KHPT presents findings from our crisis intervention among female sex workers at the Vienna International AIDS Conference in 2010, leading to our first UN-funded project, Samvedana, which focuses on violence reduction among female sex workers.
The need to work on TB, one of the most common and deadly co-morbidities of HIV, emerges from our HIV initiatives, and we begin to work with the private sector and on community-friendly innovations in line with the national TB programme.
We embark on a journey to improve the quality of life of adolescent girls from marginalised communities in northern Karnataka by keeping girls in school, delaying marriage, and reducing entry into sex work. Samata becomes our first project focused on adolescent girls, a group that is rarely independently targeted for public health and social well-being interventions.
We share our learnings from HIV globally through the India Learning Network initiative, which enhance HIV programmes of several African, Caribbean and South East Asian countries through trainings, immersion visits and resources.
The Karnataka Comprehensive Nutrition Mission brings KHPT on board to address malnutrition among children, adolescents and pregnant women in two of Karnataka’s most backward districts. We equip village women to run two fortified blended food factories for their own brand ‘Shakti Vita’, right from operations to distribution, including driving trucks!
We demonstrate a model to improve the uptake of skin-to-skin contact and exclusive breastfeeding for low birth weight babies. The Government of Karnataka scales up our best practices of establishing KMC wards, mentoring facility staff and monitoring across to the state.
As national priorities move beyond curative health to a more comprehensive approach, we begin to work on a pilot in Mysuru city to establish a health systems-based model to scale up Non-Communicable Disease programmes in urban areas.
Our adolescent initiatives gain the attention of the Ministry of Health and Family Welfare of the Government of India, which chooses us to develop a national vulnerability framework for adolescents.
We are invited to review an international toolkit on adolescent health for the World Health Organization.
Our community structure engagement and support group models are endorsed by the Central TB Division and disseminated to all the state representatives of the National Tuberculosis Elimination Programme
In the wake of the COVID-19 pandemic, we embark on the ambitious Graama Panchayath Arogya Amrutha Abhiyaana (GPAAA) with the Departments of Rural Development and Panchayat Raj and Health and Family Welfare, Government of Karnataka, to engage Gram Panchayats and their allied structures in the provision of healthcare services to last mile communities.

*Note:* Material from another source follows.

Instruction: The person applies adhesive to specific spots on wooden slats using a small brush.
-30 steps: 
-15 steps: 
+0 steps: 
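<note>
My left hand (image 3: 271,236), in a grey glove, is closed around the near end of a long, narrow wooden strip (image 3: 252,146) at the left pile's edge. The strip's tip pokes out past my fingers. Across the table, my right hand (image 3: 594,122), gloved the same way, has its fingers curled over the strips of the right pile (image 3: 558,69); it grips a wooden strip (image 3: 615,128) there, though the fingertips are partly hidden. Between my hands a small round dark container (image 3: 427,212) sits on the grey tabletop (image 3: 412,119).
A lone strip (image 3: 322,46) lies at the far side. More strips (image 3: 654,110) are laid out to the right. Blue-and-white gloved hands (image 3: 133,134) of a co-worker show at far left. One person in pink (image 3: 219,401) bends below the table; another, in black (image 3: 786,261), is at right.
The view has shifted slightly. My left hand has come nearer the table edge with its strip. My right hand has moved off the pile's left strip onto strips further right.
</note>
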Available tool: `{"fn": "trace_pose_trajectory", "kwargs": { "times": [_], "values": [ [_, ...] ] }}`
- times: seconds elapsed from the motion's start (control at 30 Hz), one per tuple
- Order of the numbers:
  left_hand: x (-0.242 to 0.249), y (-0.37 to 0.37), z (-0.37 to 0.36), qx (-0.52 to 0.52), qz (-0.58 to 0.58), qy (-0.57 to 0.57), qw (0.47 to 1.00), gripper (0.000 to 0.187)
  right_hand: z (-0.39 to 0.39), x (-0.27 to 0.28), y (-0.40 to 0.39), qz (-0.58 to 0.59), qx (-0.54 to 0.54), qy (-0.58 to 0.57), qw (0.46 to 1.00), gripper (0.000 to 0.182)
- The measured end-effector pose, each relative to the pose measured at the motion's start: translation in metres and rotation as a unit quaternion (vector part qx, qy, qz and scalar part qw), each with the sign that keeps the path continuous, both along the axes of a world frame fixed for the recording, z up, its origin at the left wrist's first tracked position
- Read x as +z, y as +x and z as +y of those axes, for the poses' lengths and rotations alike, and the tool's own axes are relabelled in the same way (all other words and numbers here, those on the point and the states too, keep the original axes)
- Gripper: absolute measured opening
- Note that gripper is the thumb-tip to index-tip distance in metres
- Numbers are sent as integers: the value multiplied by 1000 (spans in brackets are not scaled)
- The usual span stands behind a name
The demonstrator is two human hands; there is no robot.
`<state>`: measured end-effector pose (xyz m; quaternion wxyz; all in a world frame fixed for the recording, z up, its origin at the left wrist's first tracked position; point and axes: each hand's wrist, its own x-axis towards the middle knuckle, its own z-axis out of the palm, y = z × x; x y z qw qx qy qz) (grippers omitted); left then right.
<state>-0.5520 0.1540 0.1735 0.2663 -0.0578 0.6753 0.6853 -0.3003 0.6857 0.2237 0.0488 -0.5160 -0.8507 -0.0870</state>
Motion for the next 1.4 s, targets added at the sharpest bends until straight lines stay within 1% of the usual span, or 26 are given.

Just one year in, the Government of Karnataka expands this first-of-a-kind initiative to all 31 districts, covering 5956 Gram Panchayats and a population of 37.7 million people!
Our Sphoorthi model for adolescent girls is recognized by the Government of Karnataka and its scale-up to five districts is announced across the state.
Our best technical, research and programmatic minds work together with the Government of Karnataka to collaboratively create a strategy for an Anaemia Mukt Karnataka.
The National Health Systems Resource Centre collaborates with us on the development of modules for engaging Urban Local Bodies, Self-Help Groups and Panchayati Raj Institutions in the provision of healthcare.